> Exercise instructions: Give back the whole listing exactly, line by line.

● ● ● ● ●

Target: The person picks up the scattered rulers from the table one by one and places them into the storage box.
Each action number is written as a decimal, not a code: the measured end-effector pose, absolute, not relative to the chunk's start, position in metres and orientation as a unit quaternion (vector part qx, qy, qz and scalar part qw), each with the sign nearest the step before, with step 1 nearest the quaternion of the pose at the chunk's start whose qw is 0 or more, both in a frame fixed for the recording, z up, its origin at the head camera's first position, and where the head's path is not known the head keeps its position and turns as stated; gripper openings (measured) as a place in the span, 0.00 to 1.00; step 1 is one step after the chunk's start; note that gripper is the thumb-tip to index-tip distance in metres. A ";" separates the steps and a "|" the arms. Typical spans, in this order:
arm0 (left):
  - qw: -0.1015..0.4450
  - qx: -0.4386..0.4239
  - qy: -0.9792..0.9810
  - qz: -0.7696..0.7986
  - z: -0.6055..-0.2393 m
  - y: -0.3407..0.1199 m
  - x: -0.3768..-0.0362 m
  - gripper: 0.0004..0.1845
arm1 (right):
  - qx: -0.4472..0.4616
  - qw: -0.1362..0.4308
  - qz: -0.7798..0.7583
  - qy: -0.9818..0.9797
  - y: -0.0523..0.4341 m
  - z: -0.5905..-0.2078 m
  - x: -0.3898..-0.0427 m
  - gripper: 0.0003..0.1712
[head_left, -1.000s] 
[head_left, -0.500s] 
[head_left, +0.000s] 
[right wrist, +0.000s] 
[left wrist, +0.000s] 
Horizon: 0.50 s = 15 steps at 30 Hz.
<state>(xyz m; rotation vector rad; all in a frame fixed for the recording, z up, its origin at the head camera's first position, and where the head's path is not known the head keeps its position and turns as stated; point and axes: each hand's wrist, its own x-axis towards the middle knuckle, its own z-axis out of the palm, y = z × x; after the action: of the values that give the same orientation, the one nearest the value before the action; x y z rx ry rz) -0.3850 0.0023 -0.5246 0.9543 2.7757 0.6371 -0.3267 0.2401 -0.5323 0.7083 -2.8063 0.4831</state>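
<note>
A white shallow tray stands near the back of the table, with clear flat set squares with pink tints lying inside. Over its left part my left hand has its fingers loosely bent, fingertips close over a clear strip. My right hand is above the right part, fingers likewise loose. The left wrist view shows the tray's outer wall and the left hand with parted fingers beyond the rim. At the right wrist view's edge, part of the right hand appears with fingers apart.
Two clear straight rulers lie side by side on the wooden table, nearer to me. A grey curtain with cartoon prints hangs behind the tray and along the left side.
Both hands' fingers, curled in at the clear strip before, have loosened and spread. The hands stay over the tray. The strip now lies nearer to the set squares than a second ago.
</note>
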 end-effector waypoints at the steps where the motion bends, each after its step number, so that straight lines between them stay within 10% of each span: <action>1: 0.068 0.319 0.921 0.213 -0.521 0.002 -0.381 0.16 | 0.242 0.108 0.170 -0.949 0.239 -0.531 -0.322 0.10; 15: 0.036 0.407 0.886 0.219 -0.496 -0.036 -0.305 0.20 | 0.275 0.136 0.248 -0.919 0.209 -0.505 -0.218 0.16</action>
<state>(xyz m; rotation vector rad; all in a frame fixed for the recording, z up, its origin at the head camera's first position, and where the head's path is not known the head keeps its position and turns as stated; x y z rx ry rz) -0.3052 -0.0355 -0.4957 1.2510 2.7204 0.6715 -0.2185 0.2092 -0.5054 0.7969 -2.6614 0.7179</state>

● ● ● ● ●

> Answer box:
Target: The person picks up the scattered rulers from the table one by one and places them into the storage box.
Each action number is written as a decimal, not a code: the measured end-effector pose, absolute, not relative to the chunk's start, position in metres and orientation as a unit quaternion (vector part qx, qy, qz and scalar part qw), each with the sign nearest the step before, with step 1 nearest the quaternion of the pose at the chunk's start whose qw is 0 or more, both in a frame fixed for the recording, z up, its origin at the head camera's first position, and where the head's path is not known the head keeps its position and turns as stated; gripper openings (measured) as a place in the span, 0.00 to 1.00; step 1 is one step after the chunk's start; note that gripper is the thumb-tip to index-tip distance in metres. A ";" separates the steps and a "|" the arms. Typical spans, in this order:
arm0 (left):
  - qw: -0.1015..0.4450
  - qx: -0.4386..0.4239
  - qy: -0.9792..0.9810
  - qz: -0.7696..0.7986
  - z: -0.6055..-0.2393 m
  - y: -0.3407..0.1199 m
  - x: -0.3768..-0.0362 m
  - gripper: 0.0004..0.1845
arm1 (right):
  - qx: -0.4472..0.4616
  - qw: -0.1362..0.4308
  - qz: -0.7798..0.7583
  - qy: -0.9818..0.9797
  - y: -0.0523..0.4341 m
  - z: -0.5905..-0.2078 m
  - x: -0.3898..-0.0427 m
  - gripper: 0.0003..0.1712
[head_left, -1.000s] 
[head_left, -0.500s] 
[head_left, +0.000s] 
[right wrist, +0.000s] 
[left wrist, +0.000s] 
Horizon: 0.50 s = 15 steps at 30 Hz.
<state>(xyz m; rotation vector rad; all in a frame fixed for the recording, z up, its origin at the head camera's first position, and where the head's path is not known the head keeps its position and turns as stated; point and axes: each hand's wrist, its own x-axis towards the middle knuckle, its own z-axis out of the palm, y = z × x; after the action: of the values that give the same orientation, the one nearest the value before the action; x y z rx ry rz) -0.3850 0.0023 -0.5246 0.9543 2.7757 0.6371 -0.3267 0.2401 -0.5323 0.7083 -2.8063 0.4831</state>
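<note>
A white shallow tray stands near the back of the table, with clear flat set squares with pink tints lying inside. Over its left part my left hand has its fingers loosely bent, fingertips close over a clear strip. My right hand is above the right part, fingers likewise loose. The left wrist view shows the tray's outer wall and the left hand with parted fingers beyond the rim. At the right wrist view's edge, part of the right hand appears with fingers apart.
Two clear straight rulers lie side by side on the wooden table, nearer to me. A grey curtain with cartoon prints hangs behind the tray and along the left side.
Both hands' fingers, curled in at the clear strip before, have loosened and spread. The hands stay over the tray. The strip now lies nearer to the set squares than a second ago.
</note>
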 end-effector waypoints at the steps where the motion bends, each after its step number, so that straight lines between them stay within 10% of each span: <action>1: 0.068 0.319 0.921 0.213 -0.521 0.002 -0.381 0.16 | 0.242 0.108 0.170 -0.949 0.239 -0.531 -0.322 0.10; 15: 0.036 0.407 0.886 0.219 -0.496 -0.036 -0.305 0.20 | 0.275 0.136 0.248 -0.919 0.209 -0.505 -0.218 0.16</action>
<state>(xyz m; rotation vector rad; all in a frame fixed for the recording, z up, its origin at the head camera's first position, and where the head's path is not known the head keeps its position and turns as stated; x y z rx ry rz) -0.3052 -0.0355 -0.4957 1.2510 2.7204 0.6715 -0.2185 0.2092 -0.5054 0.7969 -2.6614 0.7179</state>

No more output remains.